File Server Builder's Guide

Name: File Server Builder's Guide
Item: File Server Builder's Guide
Author: Zach Throckmorton

by Zach Throckmorton on September 4, 2011 3:30 PM EST

152 Comments | Add A Comment

152 Comments

Hard drives

One of the most frequently asked questions I hear is 'what's the most reliable hard drive?' The answer to this question is straightforward - the one that's backed up frequently. Home file servers can be backed up with a variety of devices, from external hard drives to cloud storage. As a general guideline, RAID enhances performance but it is not a backup solution. Some RAID configurations (such as RAID 1) provide increased reliability, but others (such as RAID 0) actually decrease reliability. A detailed discussion of different kinds of disk arrays is not within the scope of this guide, but the Wikipedia page is a good place to start your research if you're unfamiliar with the technology.
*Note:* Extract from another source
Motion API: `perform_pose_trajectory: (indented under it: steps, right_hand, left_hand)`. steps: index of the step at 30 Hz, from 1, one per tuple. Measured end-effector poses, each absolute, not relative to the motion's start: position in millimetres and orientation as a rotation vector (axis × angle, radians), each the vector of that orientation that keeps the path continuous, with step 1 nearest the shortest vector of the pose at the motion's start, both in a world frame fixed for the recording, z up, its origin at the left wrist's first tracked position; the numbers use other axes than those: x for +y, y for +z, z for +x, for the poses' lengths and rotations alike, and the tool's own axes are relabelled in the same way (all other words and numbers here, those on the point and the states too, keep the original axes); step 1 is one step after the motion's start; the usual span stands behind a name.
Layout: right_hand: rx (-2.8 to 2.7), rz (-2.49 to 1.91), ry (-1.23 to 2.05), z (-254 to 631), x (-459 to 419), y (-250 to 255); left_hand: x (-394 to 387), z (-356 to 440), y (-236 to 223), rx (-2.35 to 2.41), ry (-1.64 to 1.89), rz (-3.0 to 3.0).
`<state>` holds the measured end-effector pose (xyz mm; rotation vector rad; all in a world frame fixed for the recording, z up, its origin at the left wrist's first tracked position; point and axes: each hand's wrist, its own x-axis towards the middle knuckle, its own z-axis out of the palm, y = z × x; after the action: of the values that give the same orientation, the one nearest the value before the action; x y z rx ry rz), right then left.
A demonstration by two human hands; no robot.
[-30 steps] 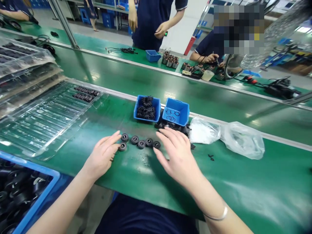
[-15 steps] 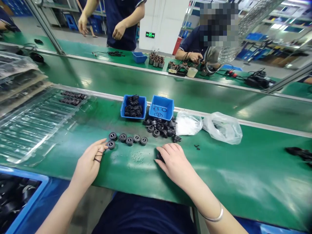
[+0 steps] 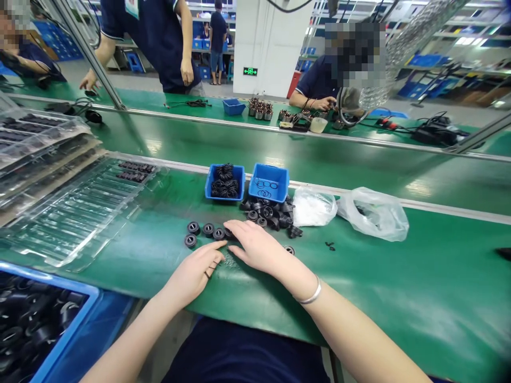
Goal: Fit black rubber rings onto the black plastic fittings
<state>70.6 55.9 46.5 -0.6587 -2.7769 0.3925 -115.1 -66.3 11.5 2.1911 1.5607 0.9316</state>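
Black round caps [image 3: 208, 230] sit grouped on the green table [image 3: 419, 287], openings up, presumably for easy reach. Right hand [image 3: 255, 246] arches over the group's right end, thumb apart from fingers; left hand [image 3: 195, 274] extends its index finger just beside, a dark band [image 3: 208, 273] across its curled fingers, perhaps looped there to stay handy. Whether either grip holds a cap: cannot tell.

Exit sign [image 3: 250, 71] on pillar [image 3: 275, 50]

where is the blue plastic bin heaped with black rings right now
In the head view, the heaped blue bin stands just left of centre, immediately left of a second blue plastic bin.
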Motion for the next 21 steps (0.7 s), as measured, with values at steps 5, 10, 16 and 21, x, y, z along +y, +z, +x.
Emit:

As for hard drive reliability, every hard drive can fail. While some models are more likely to fail than others, there are no authoritative studies that implement controlled conditions and have large sample sizes. Most builders have preferences - but anecdotes do not add up to data. There are many variables that all affect a drive's long-term reliability: shipping conditions, PSU quality, temperature patterns, and of course, specific make and model quality. Unfortunately, as consumers we have little control over shipping and handling conditions until we get a drive in our own hands. We also generally don't have much insight into a specific hard drive model's quality, or even a manufacturer's general quality. However, we can control PSU quality and temperature patterns, and we can use S.M.A.R.T. monitoring tools

One of the most useful studies on hard drive reliability was presented by Pinheiro, Weber, and Barroso at the 2007 USENIX Conference on File and Storage Technologies. Their paper, Failure trends in a large disk drive population, relied on data gleaned from Google. So while the controls are not perfect, the sample size is enormous, and it's about as informative as any research on disk reliability. The PDF is widely available on the web and is definitely worth a read if you've not already seen it and you have the time (it's short at only 12 pages with many graphs and figures). In sum, they found that SMART errors are generally indicative of impending failure - especially scan errors, reallocation counts, offline reallocation counts, and probational counts. The take home message: if one of your drives reports a SMART error, you should probably replace it and send it in for replacement if it's under warranty. If one of your drives reports multiple SMART errors, you should almost certainly replace it as soon as possible.

From Pinheiro, Weber, and Barroso 2007. Of all failed HDDs, more than 60% had reported a SMART error.

Pinheiro, Weber, and Barroso also showed how temperature affects failure rates. They found that drives operating at low temperatures (i.e. less than 75F/24C) actually have the highest (by far) failure rates, even greater than drives operating at 125F/52C. This is likely an irrelevant point to many readers, but for those of us who live further up north and like to keep our homes at less than 70F/21C in the winter, it's an important recognition that colder is not always better for computer hardware. Of use to everyone, the study showed that the pinnacle of reliability occurs around 104F/40C, from about 95F/35C to 113F/45C.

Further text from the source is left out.